Assumes 60% input / 40% output token ratio per request. Actual costs may vary based on your usage pattern.
| Parameter | GPT-5 Mini | Grok 4.1 Fast |
|---|---|---|
| Context Window | 400K | 2M |
| Max Output Tokens | 128,000 | 30,000 |
| Open Source | No | No |
| Created | Aug 7, 2025 | Nov 19, 2025 |
Grok 4.1 Fast's 75/100 score represents a 23% performance advantage over GPT-5 Mini's 61/100, suggesting the quality gap justifies the $2/M vs $0.5/M output pricing difference for production coding tasks. The 5x larger context window (2M vs 400K tokens) also enables Grok to handle entire codebases in a single prompt, making it more practical for large-scale refactoring despite the higher cost.
While GPT-5 Mini offers 4.3x more output tokens, its 14-point lower score (61 vs 75) and #14 ranking suggest the generated code quality may require more manual correction. For documentation generation or boilerplate code where volume matters more than optimization, GPT-5 Mini's $2/M output cost with 128K tokens could deliver better value than Grok's $0.5/M with only 30K tokens.

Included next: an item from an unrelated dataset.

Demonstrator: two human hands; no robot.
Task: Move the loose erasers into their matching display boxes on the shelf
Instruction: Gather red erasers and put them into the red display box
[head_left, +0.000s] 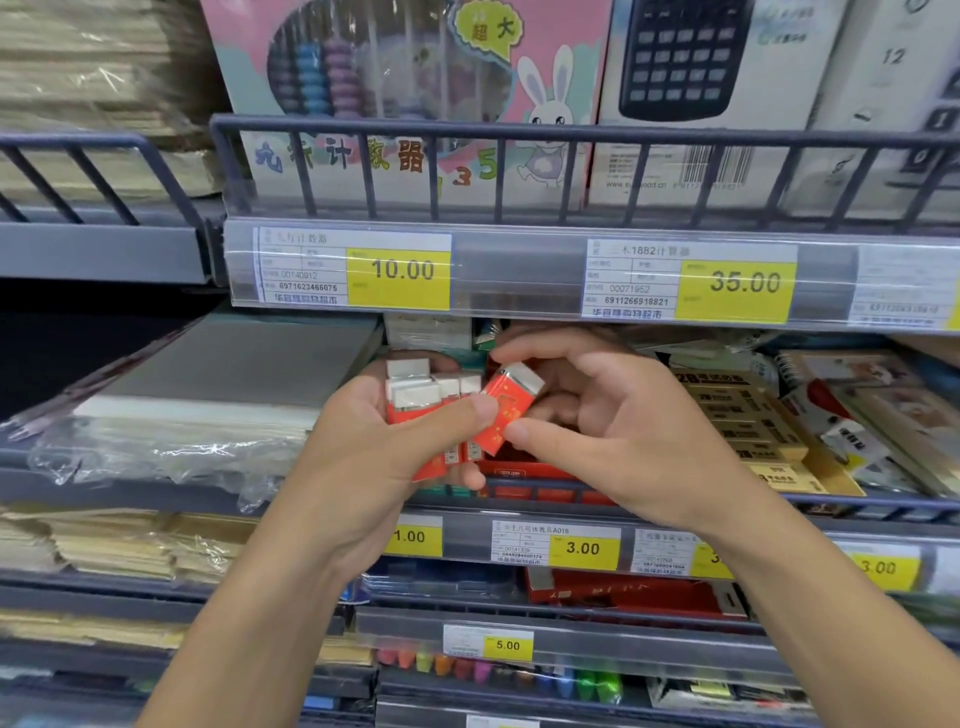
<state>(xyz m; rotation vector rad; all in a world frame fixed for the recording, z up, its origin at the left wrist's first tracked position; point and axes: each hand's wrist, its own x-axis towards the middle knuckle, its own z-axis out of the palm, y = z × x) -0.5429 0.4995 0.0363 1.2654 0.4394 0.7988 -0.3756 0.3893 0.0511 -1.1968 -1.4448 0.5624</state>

Grok 4.1 Fast's 2M token window can fit approximately 500K lines of code versus GPT-5 Mini's 100K lines, making Grok essential for analyzing entire monorepos or multiple microservices simultaneously. However, GPT-5 Mini's 400K tokens still exceed most single-file or module-level coding tasks, where its 20% cheaper input pricing ($0.25/M vs $0.20/M) becomes negligible compared to the 4x output cost difference.

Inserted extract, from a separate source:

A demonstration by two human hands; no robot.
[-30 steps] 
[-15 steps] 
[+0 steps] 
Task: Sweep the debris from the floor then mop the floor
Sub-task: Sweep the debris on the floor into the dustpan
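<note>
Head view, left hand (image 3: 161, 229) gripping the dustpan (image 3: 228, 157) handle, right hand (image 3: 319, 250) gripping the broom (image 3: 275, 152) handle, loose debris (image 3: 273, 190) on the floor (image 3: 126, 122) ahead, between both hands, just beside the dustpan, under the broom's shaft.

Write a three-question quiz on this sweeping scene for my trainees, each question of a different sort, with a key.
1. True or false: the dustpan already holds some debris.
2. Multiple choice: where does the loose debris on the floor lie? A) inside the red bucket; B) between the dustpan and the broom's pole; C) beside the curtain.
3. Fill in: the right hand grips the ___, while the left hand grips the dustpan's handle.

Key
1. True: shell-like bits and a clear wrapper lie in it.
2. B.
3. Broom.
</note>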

Despite both supporting Vision, Function Calling, and Web Search, Grok 4.1 Fast's #1 ranking with 75/100 versus GPT-5 Mini's #14 with 61/100 likely stems from training data quality and model architecture rather than feature set. xAI's newer model architecture may better leverage the identical capability set, particularly for code understanding and generation tasks where the 23% performance delta becomes critical.
Migration makes sense for teams where code quality directly impacts revenue - Grok's 75/100 score justifies paying 4x more per output token ($0.5/M vs $2/M) if it reduces debugging time by even 25%. However, teams using GPT-5 Mini for high-volume, low-stakes code generation (test data, mocks, scaffolding) should stay put, as the $1.5/M output savings on a typical 10M token/month workload ($5K vs $20K) outweighs the 14-point performance difference.